Electron microscopy (EM) enables nanoscale analysis of neural ultrastructure, but the obtained information is inherently limited to a static snapshot at the time of tissue fixation. In this presentation, I will introduce a new correlative light and electron microscopy (CLEM) approach that incorporates a “time axis” into EM analysis by combining ultrastructural imaging with activity-history-dependent labeling.
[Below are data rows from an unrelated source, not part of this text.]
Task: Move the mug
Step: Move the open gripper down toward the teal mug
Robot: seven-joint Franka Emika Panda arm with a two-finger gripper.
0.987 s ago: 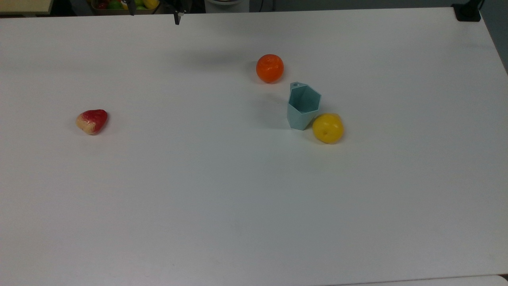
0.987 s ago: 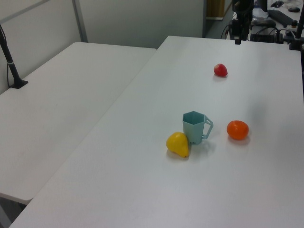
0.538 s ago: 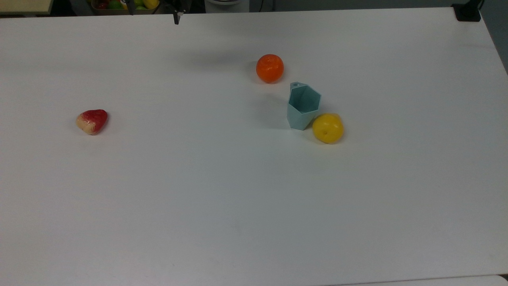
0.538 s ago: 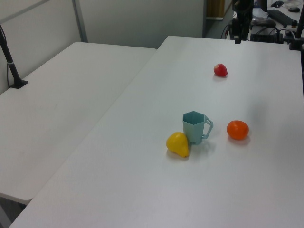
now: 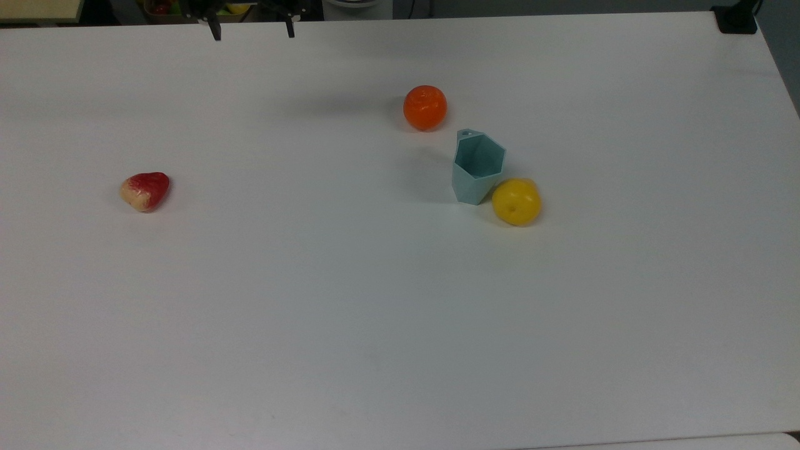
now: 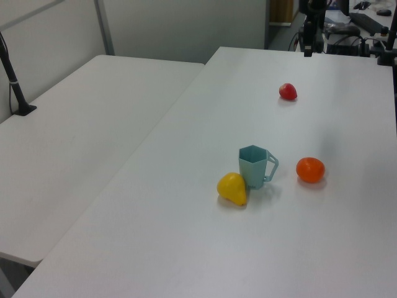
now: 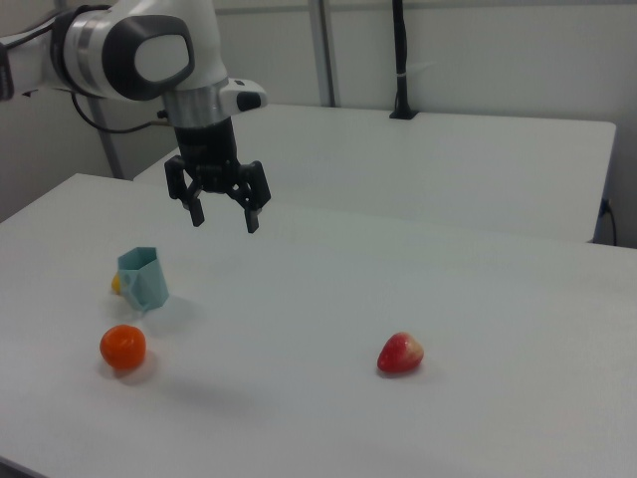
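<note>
3 fruits share the white table (image 5: 375,325) with the mug (image 5: 477,166), and we judge that the main hazard: the yellow fruit (image 5: 516,201) sits touching or just beside the mug's base, and the orange (image 5: 425,107) lies near its rim tab, so a careless descent or sideways carry could knock either rolling. We also expect the faceted, tapering walls could slip between the fingers if gripped off-centre. Gripper (image 7: 221,211) hangs above the table with its fingers spread apart, holding nothing. Mug stands upright, well apart from the gripper, lower and toward the right view's left; the red fruit (image 7: 400,353) lies far off on the right view's right.
</note>
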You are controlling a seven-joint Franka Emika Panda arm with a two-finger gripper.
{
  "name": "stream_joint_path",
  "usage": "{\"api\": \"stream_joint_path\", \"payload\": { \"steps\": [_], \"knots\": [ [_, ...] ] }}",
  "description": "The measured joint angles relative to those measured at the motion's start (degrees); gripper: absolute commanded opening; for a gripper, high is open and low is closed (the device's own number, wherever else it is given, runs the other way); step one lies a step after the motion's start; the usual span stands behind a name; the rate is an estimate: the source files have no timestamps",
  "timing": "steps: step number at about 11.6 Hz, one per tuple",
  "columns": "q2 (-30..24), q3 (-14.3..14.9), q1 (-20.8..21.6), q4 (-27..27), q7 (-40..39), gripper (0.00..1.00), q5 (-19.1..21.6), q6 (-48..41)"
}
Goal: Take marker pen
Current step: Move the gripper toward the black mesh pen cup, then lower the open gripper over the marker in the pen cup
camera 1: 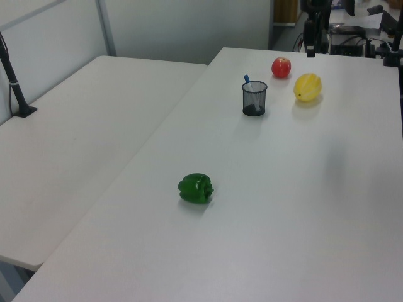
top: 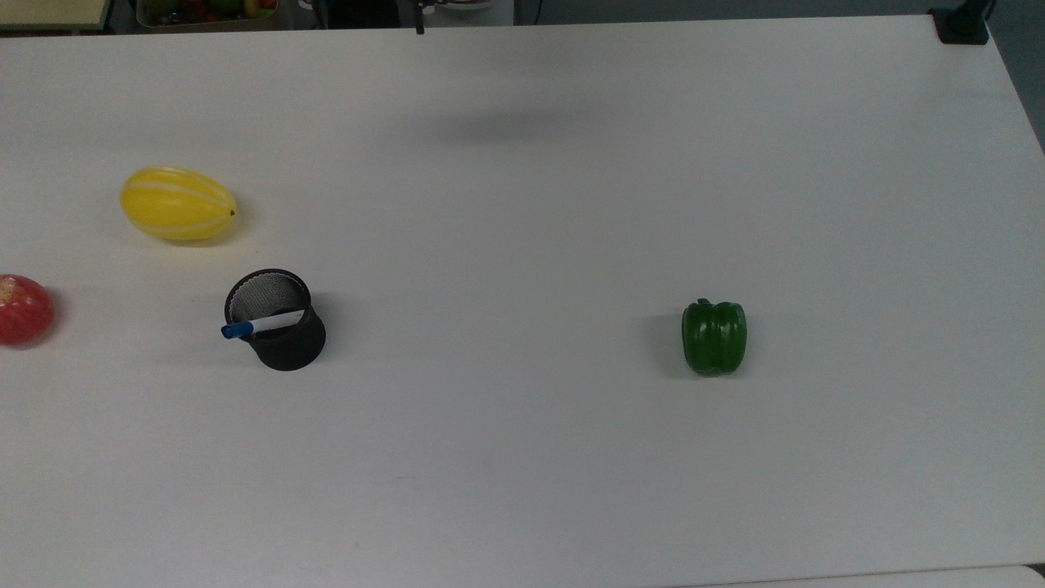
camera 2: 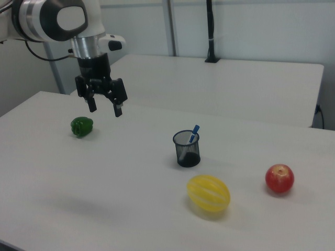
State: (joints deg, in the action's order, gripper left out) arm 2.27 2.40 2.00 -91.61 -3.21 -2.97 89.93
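A green pepper (top: 714, 336) lies alone on the white table (top: 522, 457). Well apart from it — a black mesh cup (top: 277, 322), a yellow melon (top: 178, 203) and a red apple (top: 24, 309).

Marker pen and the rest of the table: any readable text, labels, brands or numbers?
None readable.
Marker pen in the black mesh cup: white barrel, blue cap, any print too small to read.
Green pepper, yellow melon, red apple: no markings.
Gripper: no lettering visible.

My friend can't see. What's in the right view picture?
A robot arm's open gripper hangs above a white table, near a green pepper. A marker pen stands in a black mesh cup, with a yellow melon and red apple nearby.
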Motion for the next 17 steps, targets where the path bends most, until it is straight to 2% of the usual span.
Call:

Using cFos-tTA mice together with the eGRASP system, we fluorescently labeled synapses formed between hippocampal engram cells activated during memory acquisition. These labeled synapses were first imaged as three-dimensional confocal z-stacks, followed by near-infrared branding (NIRB) using a two-photon laser to define regions of interest for serial block-face electron microscopy (SBEM). By tracing engram dendrites within the EM volume, we identified engram-to-engram synapses that were specifically formed during memory encoding.

This approach enables ultrastructural analysis while preserving information about the past neural activity and experience associated with individual synaptic structures—information that is normally lost in conventional EM workflows. By integrating functional history with nanoscale anatomy, this strategy provides a new framework for studying activity-dependent circuit remodeling, memory engrams, and synaptic plasticity.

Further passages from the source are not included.